» **What to work on**: Provide only the number of lines below that hold "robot".

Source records
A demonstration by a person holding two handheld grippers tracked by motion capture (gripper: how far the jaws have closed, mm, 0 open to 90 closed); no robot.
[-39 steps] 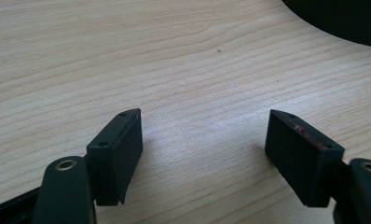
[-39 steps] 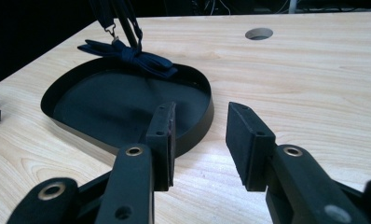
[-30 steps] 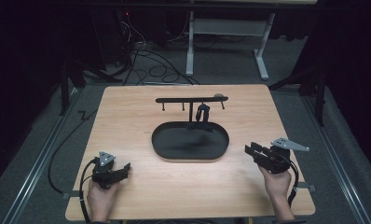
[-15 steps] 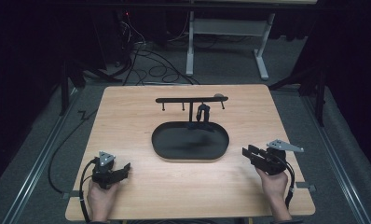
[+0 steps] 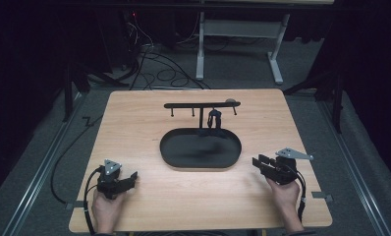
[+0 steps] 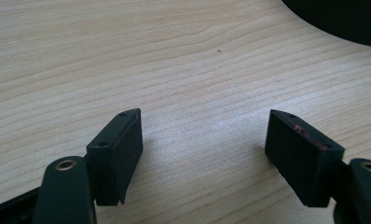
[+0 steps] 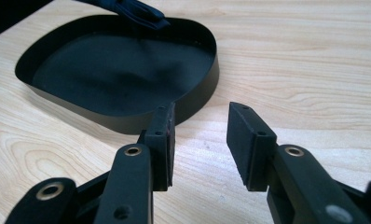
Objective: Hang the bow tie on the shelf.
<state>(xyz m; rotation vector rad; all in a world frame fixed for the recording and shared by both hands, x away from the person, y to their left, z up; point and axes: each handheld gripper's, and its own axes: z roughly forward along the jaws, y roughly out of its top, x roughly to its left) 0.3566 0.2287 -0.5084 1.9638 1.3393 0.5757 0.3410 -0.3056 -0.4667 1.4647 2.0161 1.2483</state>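
Slid right tongs [image 5: 259, 162] nearer black tray [image 5: 233, 156], both tongs open, empty; looks light, stiff, best pinched by thin rim.

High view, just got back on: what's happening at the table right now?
A person holds a gripper in each hand over a wooden table. The left gripper and right gripper are both open and hold nothing. Between them sits a black oval tray with a hook rack above it; a small dark item hangs there. The right gripper points at the tray's rim.
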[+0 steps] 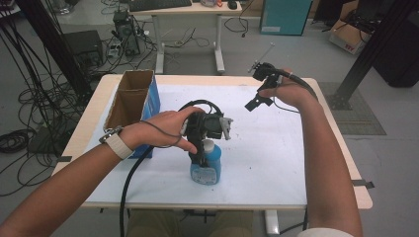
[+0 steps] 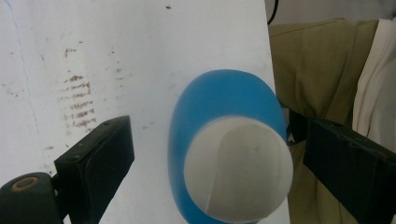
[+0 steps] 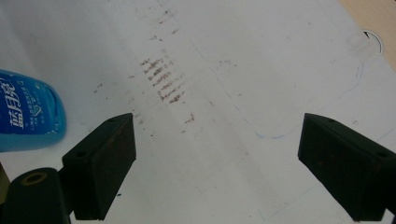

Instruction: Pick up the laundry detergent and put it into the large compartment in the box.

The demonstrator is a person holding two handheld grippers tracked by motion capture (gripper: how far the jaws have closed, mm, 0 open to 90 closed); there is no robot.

» **Answer box**: 2